Une réalité souvent occultée et pourtant facilement constatable dans toutes les plus grandes villes indiennes notamment avec la multiplication des enclaves pour nouveaux riches, soit sous forme de vastes projets immobiliers directement inspirés des gated cities américaines (photos ci-dessus), soit sous forme de ZEC, ces fameuses zones économiques spéciales qui se multiplient notamment dans le nord du pays et qui vont aboutir à un véritable urbanisme à deux vitesses tant sur le plan économique que politique.
L'excellent magazine Tehelka vient de consacrer à cette croissance urbaine un très bon papier signé Manshi Asher. Je vous en soumet deux extraits traduits par les bons soins du toujours aussi incontournable Courrier International.
(...) "Le plus grave dans cette affaire réside dans le fait que les ZES ne sont pas les simples centres industriels que l’on nous dépeint. Près de la moitié de chaque terrain pourrait être réservée à d’autres activités commerciales comme le logement ou le divertissement. Ces projets pourraient devenir des quartiers fermés, directement gérés par les promoteurs privés. Toutes les décisions concernant le travail, l’environnement et l’aménagement seraient prises par un commissaire au développement. La loi sur les ZES, adoptée en 2005, stipule que ces enclaves sont considérées comme des “villes industrielles” et, à ce titre, indépendantes des pouvoirs municipaux ou de toute autorité autonome locale. Un autre problème concerne la planification. S’appuyant sur l’exemple de la région de Delhi, où 18 projets de ZES sont envisagés, M. Sivaramakrisnan, directeur du Centre for Policy Research [un think tank influent de la capitale indienne], explique que les organes de planification existant n’ont pas été consultés pour décider de l’implantation de ces zones. “Les promoteurs n’ont qu’à mettre le doigt sur une carte pour que le gouvernement fasse évacuer la zone, sans la moindre considération pour les habitants, les usagers et l’activité locale”, déplore Narender Parmar, agriculteur et chef d’un mouvement de protestation dans l’Etat de l’Himachal Pradesh, dans le nord du pays. Ce qui nous ramène au cœur du problème : la loi sur les ZES ne dit curieusement rien sur les questions essentielles comme l’utilisation initiale des terres ou les détails concernant les transferts de propriété aux promoteurs." (...)

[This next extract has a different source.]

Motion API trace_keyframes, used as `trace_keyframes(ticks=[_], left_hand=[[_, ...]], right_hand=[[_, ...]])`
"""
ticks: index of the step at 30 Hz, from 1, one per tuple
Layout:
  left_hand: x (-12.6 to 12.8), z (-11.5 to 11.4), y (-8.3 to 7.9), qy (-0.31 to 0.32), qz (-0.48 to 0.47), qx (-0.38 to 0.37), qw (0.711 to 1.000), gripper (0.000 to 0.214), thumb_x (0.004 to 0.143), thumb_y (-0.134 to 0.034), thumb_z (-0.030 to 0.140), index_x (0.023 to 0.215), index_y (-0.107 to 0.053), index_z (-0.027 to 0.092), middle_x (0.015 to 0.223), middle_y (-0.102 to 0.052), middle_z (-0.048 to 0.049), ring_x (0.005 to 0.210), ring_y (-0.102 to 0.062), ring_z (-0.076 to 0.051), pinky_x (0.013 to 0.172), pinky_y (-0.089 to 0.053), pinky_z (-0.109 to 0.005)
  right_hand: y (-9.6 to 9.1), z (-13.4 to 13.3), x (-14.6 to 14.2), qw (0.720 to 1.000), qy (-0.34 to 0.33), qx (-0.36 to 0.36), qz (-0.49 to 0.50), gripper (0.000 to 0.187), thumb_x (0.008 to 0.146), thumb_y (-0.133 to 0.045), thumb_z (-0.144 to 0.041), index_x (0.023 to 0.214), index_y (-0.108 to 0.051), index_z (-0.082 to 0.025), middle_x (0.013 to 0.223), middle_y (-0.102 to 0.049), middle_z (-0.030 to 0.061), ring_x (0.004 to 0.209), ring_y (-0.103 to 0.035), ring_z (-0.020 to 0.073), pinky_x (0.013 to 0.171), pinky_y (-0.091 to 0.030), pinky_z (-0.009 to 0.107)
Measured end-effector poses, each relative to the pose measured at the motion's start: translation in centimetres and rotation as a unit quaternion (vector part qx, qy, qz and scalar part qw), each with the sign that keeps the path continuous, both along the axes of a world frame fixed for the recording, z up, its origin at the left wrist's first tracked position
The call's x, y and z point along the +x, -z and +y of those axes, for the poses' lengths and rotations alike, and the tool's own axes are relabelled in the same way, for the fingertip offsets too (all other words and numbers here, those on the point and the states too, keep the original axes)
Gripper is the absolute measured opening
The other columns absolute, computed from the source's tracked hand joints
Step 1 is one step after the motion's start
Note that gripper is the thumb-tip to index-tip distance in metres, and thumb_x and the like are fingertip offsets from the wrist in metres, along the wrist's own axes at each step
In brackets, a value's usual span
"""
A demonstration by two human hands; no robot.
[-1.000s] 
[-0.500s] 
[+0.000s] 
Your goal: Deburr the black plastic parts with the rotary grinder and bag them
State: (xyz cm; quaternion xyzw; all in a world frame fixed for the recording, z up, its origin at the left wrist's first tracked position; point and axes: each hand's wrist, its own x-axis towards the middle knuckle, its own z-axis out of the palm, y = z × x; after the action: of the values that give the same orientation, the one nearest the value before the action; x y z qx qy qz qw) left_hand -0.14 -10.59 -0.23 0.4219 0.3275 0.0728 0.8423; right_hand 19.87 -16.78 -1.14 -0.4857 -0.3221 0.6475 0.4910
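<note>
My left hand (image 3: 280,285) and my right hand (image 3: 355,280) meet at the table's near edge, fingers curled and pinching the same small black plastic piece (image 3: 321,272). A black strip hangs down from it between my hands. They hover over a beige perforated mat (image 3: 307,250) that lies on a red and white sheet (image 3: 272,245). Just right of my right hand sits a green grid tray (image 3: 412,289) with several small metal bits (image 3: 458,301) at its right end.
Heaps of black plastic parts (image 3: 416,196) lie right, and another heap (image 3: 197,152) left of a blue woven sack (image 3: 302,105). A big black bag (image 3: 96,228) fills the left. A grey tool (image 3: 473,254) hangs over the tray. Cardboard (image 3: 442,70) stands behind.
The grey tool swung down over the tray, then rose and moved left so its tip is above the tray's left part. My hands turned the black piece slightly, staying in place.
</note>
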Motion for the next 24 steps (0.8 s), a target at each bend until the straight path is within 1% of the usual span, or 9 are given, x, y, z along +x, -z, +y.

(...) "Les ZES ne sont pas le seul sujet à controverse dans la société indienne. En concentrant toute une série de principes capitalistes, elles ont suscité un débat plus large sur l’accumulation de capital par certains grâce à la dépossession des autres. Il est révélateur de voir que l’ensemble des médias – en général plus intéressés par les histoires de Bollywood et les comptes rendus des matchs de cricket – a pris le temps de rapporter le mécontentement croissant des citoyens. Ce problème a malheureusement été réduit à un simple contentieux entre industriels et agriculteurs. Il suffit pourtant de s’intéresser au problème de fond pour comprendre dans quel bourbier politique nous a plongés la folie des ZES."
On est loin de la béatitude exprimée par Thomas Friedman dans son fameux World is flat consacré, en grande partie, au développement hight-tech de l'Inde.
Sur ce sujet voir, aussi, "Et si les villes privées et fortifiées devenaient une banalité ?"
PS / Côté roman, pour avoir un vrai portrait de l'Inde, il faut lire absolument The White Tiger (Le tigre blanc) d'Aravind Adiga. On est loin des belles images et on découvre la réalité de ce pays, à savoir la corruption généralisée, le développement économique au profit exclusif d'une minorité et la violence envers les plus pauvres.